Japan has historically taken many ideas from the U.S. in its business or other sectors to improve at home. These concepts have become massive cultural and economic movements in Japan. Interestingly, Japan takes ideas and changes them into Japanese style. In short, they are “Japanized.” Historically, ideas which came from other countries will stay in Japan permanently, no matter if these ideas disappear in the original place. These ideas are also modified by the Japanese at home. To illustrate, Japan has succeeded in its businesses like automobile, electronic, and cartoon industries around the world. Most of them were originally invented in the U.S., though they have globally expanded. This article will explore one of the strongest “Japanized” American imports, an original U.S. idea, which in its modified version has dominated the Japanese culture and business: “Japanized” hip hop.
Many Japanese people enjoy listening to American hip hop today. Some youths actually visit the U.S. to experience real hip hop culture. Despite such popularity, the cultural movement has barely been studied. One of the reasons is that many Japanese adults are unfamiliar with such cultures and see negative factors in hip hop, like blowzy clothes and lyrics about violence. In the U.S., since hip hop is a recent movement, this field of study has not been highlighted yet. However, the enormous trends have obviously occurred among young generations in Japan. Those phenomena have actually been dominating Japanese culture and the music industry, as this article indicates. As a result, this area must not be avoided in order to fully explore the Japanese future economic system. While looking at the Japanese culture and business patterns, this article shows us that the Japanese hip hop movements are economically, culturally, and academically significant.

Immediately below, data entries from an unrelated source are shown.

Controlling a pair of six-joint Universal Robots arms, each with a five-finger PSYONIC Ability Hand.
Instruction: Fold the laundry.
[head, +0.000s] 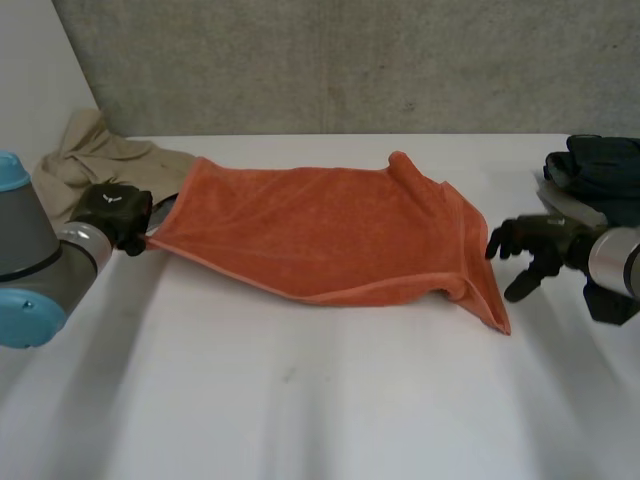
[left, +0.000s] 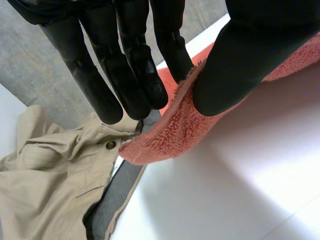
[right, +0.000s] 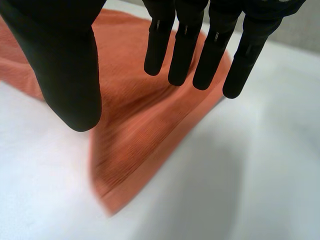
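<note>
An orange towel (head: 320, 230) lies folded and stretched across the middle of the white table (head: 300, 400). My left hand (head: 112, 214) is at its left end. In the left wrist view the thumb (left: 240, 65) and fingers (left: 165, 55) pinch the towel's edge (left: 165, 135) near a corner. My right hand (head: 530, 250) hovers just right of the towel's right end, fingers spread and empty. In the right wrist view the towel's loose corner (right: 130, 165) lies on the table below my straight fingers (right: 185, 55), apart from them.
A beige garment (head: 95, 160) lies crumpled at the table's back left, right behind my left hand; the left wrist view shows its button (left: 110, 145). A dark blue pile of clothes (head: 600, 170) sits at the back right behind my right hand.
</note>
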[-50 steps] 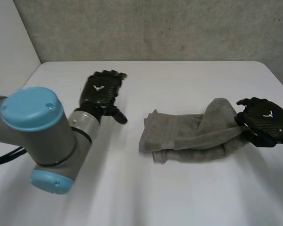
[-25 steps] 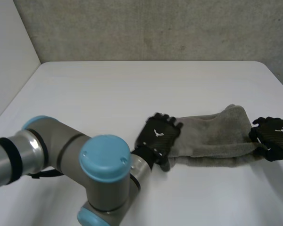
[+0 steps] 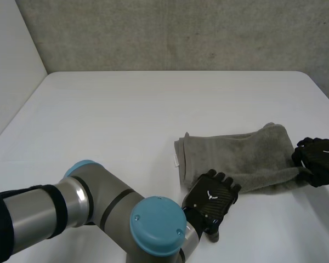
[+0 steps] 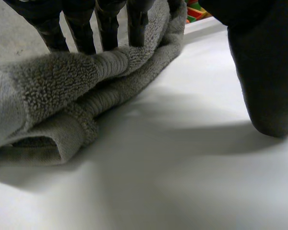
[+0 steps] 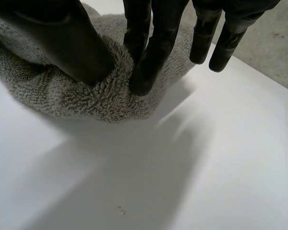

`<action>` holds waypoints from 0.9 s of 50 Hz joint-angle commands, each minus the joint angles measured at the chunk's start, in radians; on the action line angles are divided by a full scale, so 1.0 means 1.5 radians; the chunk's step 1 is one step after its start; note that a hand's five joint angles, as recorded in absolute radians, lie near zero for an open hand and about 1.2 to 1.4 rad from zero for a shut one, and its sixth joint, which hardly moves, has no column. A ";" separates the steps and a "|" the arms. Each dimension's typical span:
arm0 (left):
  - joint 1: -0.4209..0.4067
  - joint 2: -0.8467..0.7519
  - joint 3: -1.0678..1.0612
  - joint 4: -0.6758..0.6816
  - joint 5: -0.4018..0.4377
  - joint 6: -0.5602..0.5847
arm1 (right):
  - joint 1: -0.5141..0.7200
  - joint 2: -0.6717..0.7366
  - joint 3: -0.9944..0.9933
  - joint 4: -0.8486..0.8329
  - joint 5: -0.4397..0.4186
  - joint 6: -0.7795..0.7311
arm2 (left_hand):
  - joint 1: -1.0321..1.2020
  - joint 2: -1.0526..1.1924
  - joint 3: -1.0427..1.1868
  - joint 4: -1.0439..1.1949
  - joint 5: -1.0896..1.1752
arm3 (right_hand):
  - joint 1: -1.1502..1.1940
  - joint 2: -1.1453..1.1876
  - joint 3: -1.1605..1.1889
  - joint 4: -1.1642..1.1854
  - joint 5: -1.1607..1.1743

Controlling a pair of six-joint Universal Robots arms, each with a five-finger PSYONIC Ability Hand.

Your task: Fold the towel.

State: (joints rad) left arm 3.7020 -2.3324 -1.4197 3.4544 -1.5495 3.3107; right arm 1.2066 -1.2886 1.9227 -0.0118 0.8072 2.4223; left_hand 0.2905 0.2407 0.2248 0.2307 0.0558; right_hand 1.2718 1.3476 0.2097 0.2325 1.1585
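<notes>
A grey terry-cloth towel [image 3: 236, 156] is lying folded in a long band across the lower right of the head view, on the white table [image 3: 126, 120], with a small white label [image 3: 174, 159] showing at its left end.

The black left hand [image 3: 211, 198] is resting at the lower centre of that view, against the towel's near edge close to its left end. The grey left arm [image 3: 98, 211] with its light-blue cap is reaching in from the lower left corner. In the left wrist view its fingers [image 4: 137, 24] are lying straight on top of the towel's rolled hem [image 4: 62, 91], while the thumb [image 4: 266, 72] is standing well apart from them, off the cloth. The hand is spread wide and is clasping nothing.

The black right hand [image 3: 319, 160] is sitting at the right edge of the head view, at the towel's right end. In the right wrist view its thumb [image 5: 62, 38] and fingers [image 5: 151, 52] are pinching a bunched fold of the towel [image 5: 86, 96] between them, just above the table.
</notes>
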 commanded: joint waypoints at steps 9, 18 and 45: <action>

Japanese Hip Hop Revolution and Samurai Spirits:
Thumpin’ Camp and Buddha Brand
Japanese hip hop has existed in Japan for a long time, even though its sales were not so successful and its Japanese audiences’ perceptions were extremely low; however, in the mid nineties, the “Japanese hip hop revolution” triggered to create today’s massive cultural phenomena. The symbol of the revolution was Thumpin’ Camp, which was one of the biggest Japanese hip hop events in 1996. More than thirty artists and groups gathered.
As the title of this event expresses, the artists described themselves as “Thumpin,” which is a lower class of samurai and is considered to be a phrase of disdain in the past era in Japan. The artists referred to themselves this way because in spite of their skills, their names were unfamiliar to Japanese people, so this title expressed the hip hop position in the Japanese music scene. Another theme of this event was the overthrow of old Japanese rap music, which was oriented toward adopted pop melodies that mainstream audiences listened to. At the beginning of this event, the organizer and a Japanese rap musician, ECD, stated “I killed J-Rap,” meaning killing the old Japanese rap music and replacing it. In the last number of Thumpin’ Camp, a prominent group performed: Buddha Brand, which had brought American style hip hop to Japan a year before Thumpin’ Camp.

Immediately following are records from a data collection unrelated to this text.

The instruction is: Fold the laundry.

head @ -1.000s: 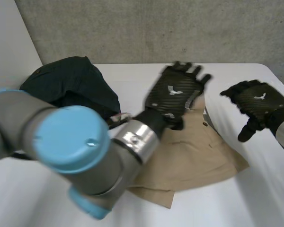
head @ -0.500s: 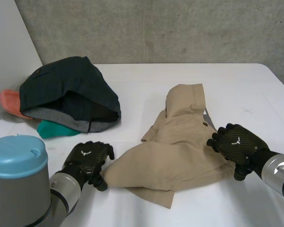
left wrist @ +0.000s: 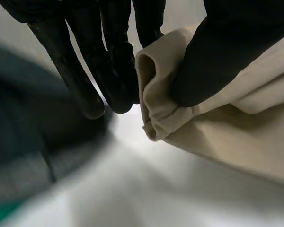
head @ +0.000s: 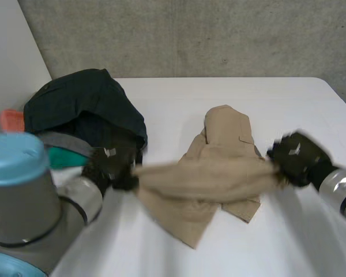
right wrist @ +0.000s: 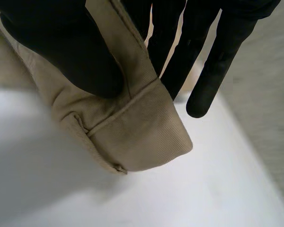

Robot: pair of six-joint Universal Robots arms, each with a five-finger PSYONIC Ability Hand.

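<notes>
Now, head view first: clamped at both ends, tan garment (head: 219, 173), drawn out into a taut band across the middle of the frame. Gripped at the band's left end by the left hand (head: 112, 167), left of centre, just beside the dark mound. Gripped at the band's right end by the right hand (head: 297, 158), toward the right edge of the frame. Above the band, lying on the white table (head: 179, 98) near the centre, a folded tan section. Below it, trailing down to a point toward the bottom centre, more tan cloth; cannot tell whether touching the table there.

Over to the left wrist view: pinching a rolled tan edge (left wrist: 154, 94) between thumb (left wrist: 227, 47) and fingers (left wrist: 109, 61), closed tight on the cloth, with the rest of the fabric running away past the thumb. Just beyond the fingertips, blurred dark cloth.

Right wrist view, same story: thumb (right wrist: 61, 42) pressing a hemmed tan corner (right wrist: 137, 127) against the fingers (right wrist: 173, 52), corner poking out past the fingertips, white table under it.

Back to the head view, upper left of the frame: dark green garment (head: 86, 104), heaped in a mound, with grey lining (head: 63, 141) showing along its lower edge. Peeking out at the far left, orange cloth (head: 11, 119); tucked under the lining, teal cloth (head: 66, 157). Filling the lower left corner, left arm (head: 23, 202); coming in at the right edge, right arm (head: 343, 187). Along the top of the frame, behind the table, grey concrete wall (head: 190, 34).
</notes>
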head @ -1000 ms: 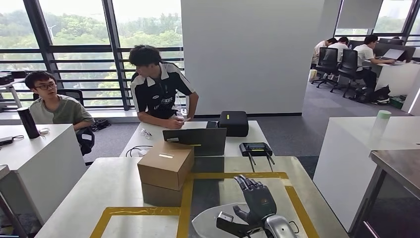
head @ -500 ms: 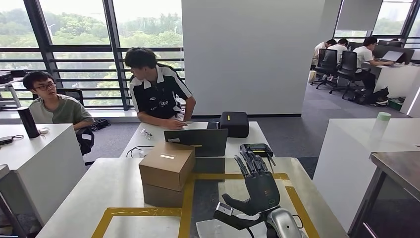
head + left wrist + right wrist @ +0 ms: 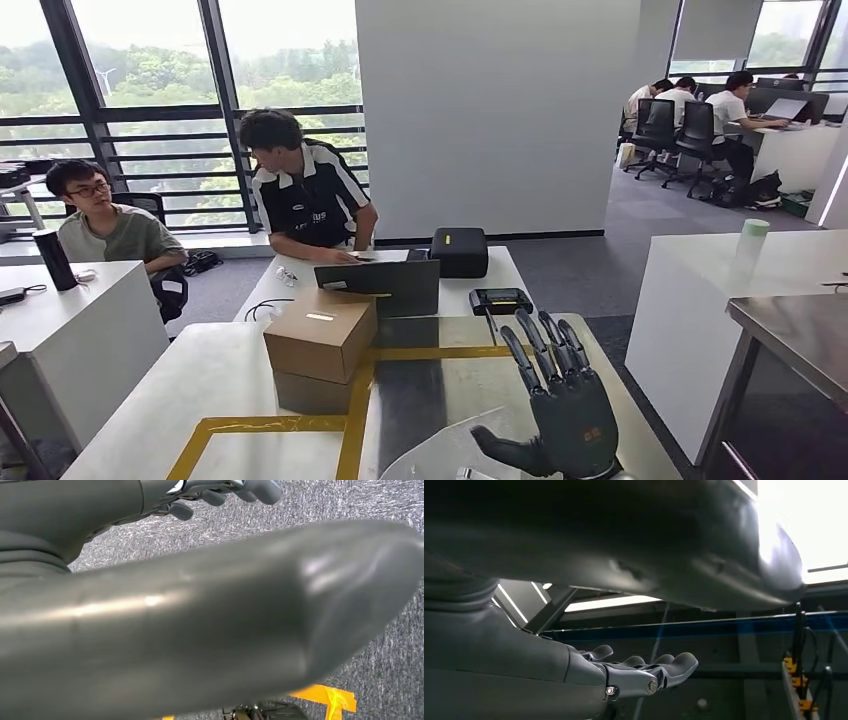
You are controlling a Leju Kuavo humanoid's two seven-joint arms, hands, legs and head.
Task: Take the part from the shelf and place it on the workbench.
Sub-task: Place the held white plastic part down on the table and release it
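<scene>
My right hand [image 3: 560, 410] is raised over the near right part of the workbench [image 3: 200, 370], fingers straight and spread, holding nothing. Just below and left of it a pale, curved sheet-like part [image 3: 430, 450] lies on the bench inside the yellow tape outline [image 3: 450, 352], apart from the hand. In the right wrist view the same hand [image 3: 644, 672] shows flat, extended fingers with nothing between them. My left hand [image 3: 220, 492] hangs above grey carpet, its dark fingers loose and holding nothing.
Two stacked cardboard boxes [image 3: 318, 348] stand at the bench's middle. Behind them are a laptop [image 3: 385, 285], a black case [image 3: 458, 250] and a small black device [image 3: 500, 298]. Two people [image 3: 300, 195] sit behind. A steel table [image 3: 800, 330] stands at the right.
My right hand has risen and drawn nearer the camera, away from the pale part, which stays on the bench. The whole picture has shifted slightly, so the camera moved.
</scene>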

Buddha Brand, consisting of four members, went to N.Y. in the late eighties to learn American hip hop, and when the group came to Japan, a plan of the revolution in the Japanese hip hop, Thumpin’ Camp, began. The members, Dev Large, Nipps, CQ, and DJ Master Key, started playing as DJ’s in local clubs in N.Y. where they met and organized today’s Buddha Brand. Playing in clubs in Brooklyn, such as Gorilla’s Den and Soul Powers in the early nineties, they began to write lyrics as rap singers. While performing and distributing their demos in N.Y., Japanese music and the fashion industry gave special attention to them in 1994. In 1995, as they became more well known, they decided to go back to Japan. In Japan, ECD, an organizer of Thumpin’ Camp, got them together with one of the major Japanese music companies, Cutting Edge, and they released “Ningen Hatsudensho” (“Human Generator”) May 1996, selling more than 100,000 copies.

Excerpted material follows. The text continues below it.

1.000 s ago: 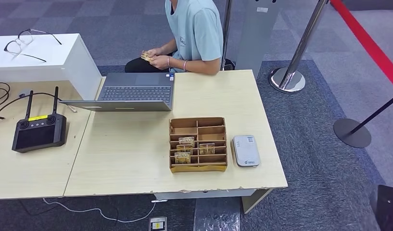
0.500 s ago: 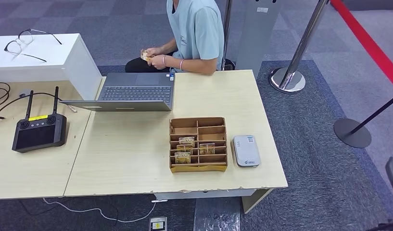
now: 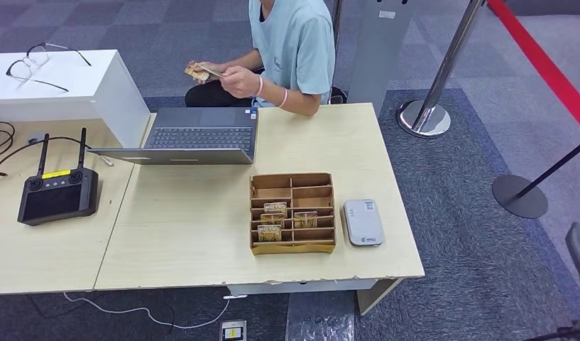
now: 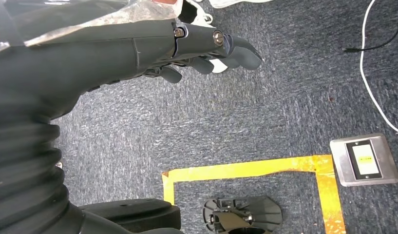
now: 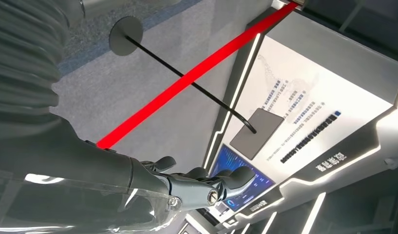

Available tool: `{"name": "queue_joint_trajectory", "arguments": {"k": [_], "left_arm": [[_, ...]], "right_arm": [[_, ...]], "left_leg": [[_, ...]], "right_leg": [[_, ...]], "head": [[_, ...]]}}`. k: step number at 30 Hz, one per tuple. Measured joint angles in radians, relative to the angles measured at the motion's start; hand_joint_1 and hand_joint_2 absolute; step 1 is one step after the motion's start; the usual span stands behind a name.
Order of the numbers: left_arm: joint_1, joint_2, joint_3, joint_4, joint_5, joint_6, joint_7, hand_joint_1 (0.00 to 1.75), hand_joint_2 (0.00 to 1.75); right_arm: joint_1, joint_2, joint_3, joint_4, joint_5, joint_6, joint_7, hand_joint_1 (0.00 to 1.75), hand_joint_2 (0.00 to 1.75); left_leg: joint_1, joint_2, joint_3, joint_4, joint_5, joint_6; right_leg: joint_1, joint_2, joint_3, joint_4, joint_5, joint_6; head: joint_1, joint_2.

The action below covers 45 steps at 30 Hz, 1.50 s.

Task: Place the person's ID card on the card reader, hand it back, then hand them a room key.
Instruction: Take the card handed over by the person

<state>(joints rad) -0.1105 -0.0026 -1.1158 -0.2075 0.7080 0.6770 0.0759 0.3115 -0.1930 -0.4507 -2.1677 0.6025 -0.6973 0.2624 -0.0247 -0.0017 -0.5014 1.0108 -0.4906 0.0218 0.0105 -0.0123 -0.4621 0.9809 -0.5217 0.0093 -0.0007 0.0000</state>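
Both robot hands hold nothing: the left hand (image 4: 206,51) hangs over carpet with fingers loosely apart, the right hand (image 5: 201,183) likewise free in the air. At the table's (image 3: 201,213) far edge a person (image 3: 290,50) holds the ID card (image 3: 198,70). The card reader (image 3: 363,222) lies just right of the box (image 3: 292,213) of room keys (image 3: 275,209).

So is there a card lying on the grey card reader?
No, the grey card reader lies bare on the table beside the wooden card box.
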Motion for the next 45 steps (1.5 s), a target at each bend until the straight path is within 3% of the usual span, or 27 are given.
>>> {"name": "queue_joint_trajectory", "arguments": {"k": [6,10,14,17,21,24,39,45], "left_arm": [[0.000,0.000,0.000,0.000,-0.001,0.000,0.000,0.00,1.75],[-0.001,-0.003,0.000,0.000,-0.009,0.000,0.000,0.00,1.75],[-0.002,-0.005,0.000,0.000,-0.022,-0.002,-0.001,0.00,1.75],[-0.003,-0.006,-0.001,0.000,-0.030,-0.005,-0.003,0.00,1.75],[-0.010,-0.012,-0.004,-0.001,-0.041,-0.006,-0.006,0.00,1.75],[-0.009,-0.016,-0.009,-0.001,-0.045,-0.007,-0.006,0.00,1.75],[-0.010,-0.017,-0.044,-0.001,-0.090,-0.015,0.000,0.00,1.75],[-0.011,-0.018,-0.052,-0.001,-0.094,-0.016,0.006,0.00,1.75]], "right_arm": [[-0.003,-0.010,0.011,-0.013,-0.047,0.000,-0.006,0.00,1.75],[-0.052,-0.078,0.101,-0.085,-0.072,0.001,0.055,0.00,1.75],[-0.126,-0.147,0.225,-0.119,-0.008,0.021,0.120,0.00,1.75],[-0.195,-0.183,0.333,-0.118,0.002,0.095,0.146,0.00,1.75],[-0.331,-0.210,0.544,-0.064,0.124,0.146,0.193,0.00,1.75],[-0.374,-0.228,0.663,-0.021,0.174,0.161,0.215,0.00,1.75],[-0.516,-0.229,0.951,0.226,0.279,0.290,0.212,0.00,1.75],[-0.547,-0.204,1.015,0.315,0.282,0.280,0.199,0.02,1.75]], "left_leg": [[0.000,0.000,0.000,0.000,0.000,0.000],[0.000,0.000,-0.001,0.000,0.000,0.000],[0.000,0.000,0.000,0.000,0.000,0.000],[0.000,0.000,-0.001,0.000,0.000,0.000],[0.001,-0.001,-0.001,0.000,0.001,0.000],[0.001,-0.004,-0.003,0.000,0.002,0.000],[0.001,-0.004,-0.004,0.000,0.002,0.000],[0.001,-0.003,-0.005,0.000,0.002,0.000]], "right_leg": [[0.000,0.000,0.000,0.000,0.000,0.000],[0.000,0.000,0.000,0.000,0.000,0.000],[0.000,0.000,0.001,0.000,0.000,0.000],[0.000,0.000,0.001,0.001,0.000,0.000],[0.001,-0.001,0.000,0.001,0.001,0.000],[0.001,-0.005,-0.001,0.001,0.000,0.000],[0.001,-0.004,-0.002,0.001,0.000,0.000],[0.001,-0.004,-0.002,0.001,0.000,0.000]], "head": [[0.000,0.000],[0.000,0.000],[0.000,0.000],[0.000,0.000],[0.000,0.000],[0.000,0.000],[0.000,0.000],[0.000,0.000]]}}
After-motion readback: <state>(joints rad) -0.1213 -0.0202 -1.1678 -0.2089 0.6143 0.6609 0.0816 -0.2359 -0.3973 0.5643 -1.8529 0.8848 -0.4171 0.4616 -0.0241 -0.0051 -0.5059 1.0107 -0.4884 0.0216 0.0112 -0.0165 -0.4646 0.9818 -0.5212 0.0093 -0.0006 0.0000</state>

After Thumpin’ Camp, Buddha Brand recognized themselves as a significant pioneer who opened a “port” in the Japanese hip hop industry. Then, they described their appearance in Japan as Commodore Matthew Perry’s arrival into Tokyo Bay in 1854 with Perry’s “black ships,” which forced open the Japanese ports, triggered the end of the Shogunate system, and ushered in Japanese industrialization. In fact, after performing in Thumpin’ Camp, they released a CD called “Kurofune” (“Black Ship”) on December 1996, describing themselves as the “black ship” in the Japanese hip hop industry.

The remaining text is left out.